THE TASK: The answer should consist of each line from the data below that includes "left".

INPUT DATA:
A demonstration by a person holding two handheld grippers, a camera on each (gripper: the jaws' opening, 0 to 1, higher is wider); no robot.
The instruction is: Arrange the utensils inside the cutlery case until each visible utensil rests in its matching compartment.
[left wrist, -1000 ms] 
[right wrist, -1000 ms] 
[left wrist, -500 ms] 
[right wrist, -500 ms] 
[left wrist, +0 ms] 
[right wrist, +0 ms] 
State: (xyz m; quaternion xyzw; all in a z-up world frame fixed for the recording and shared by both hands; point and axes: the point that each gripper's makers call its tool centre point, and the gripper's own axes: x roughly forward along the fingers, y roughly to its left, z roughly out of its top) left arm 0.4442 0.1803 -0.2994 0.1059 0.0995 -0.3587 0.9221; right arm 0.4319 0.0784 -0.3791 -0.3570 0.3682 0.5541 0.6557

RESULT BELOW:
[left wrist, -1000 ms] 
[left wrist, -500 ms] 
[left wrist, +0 ms] 
State: (xyz m; quaternion xyzw; all in a z-up world frame fixed for the recording and shared by both hands; point and axes: the point that each gripper's makers call its tool centre point, and the gripper's own axes: x roughly forward along the fingers, y roughly to its left, z roughly out of its top) left arm 0.4442 0.1803 -0.2994 0.1059 0.0995 -0.3587 0.9221; right arm 0.4319 0.0784 -0.3791 -0.3570 0.3682 0.5541 0.6557

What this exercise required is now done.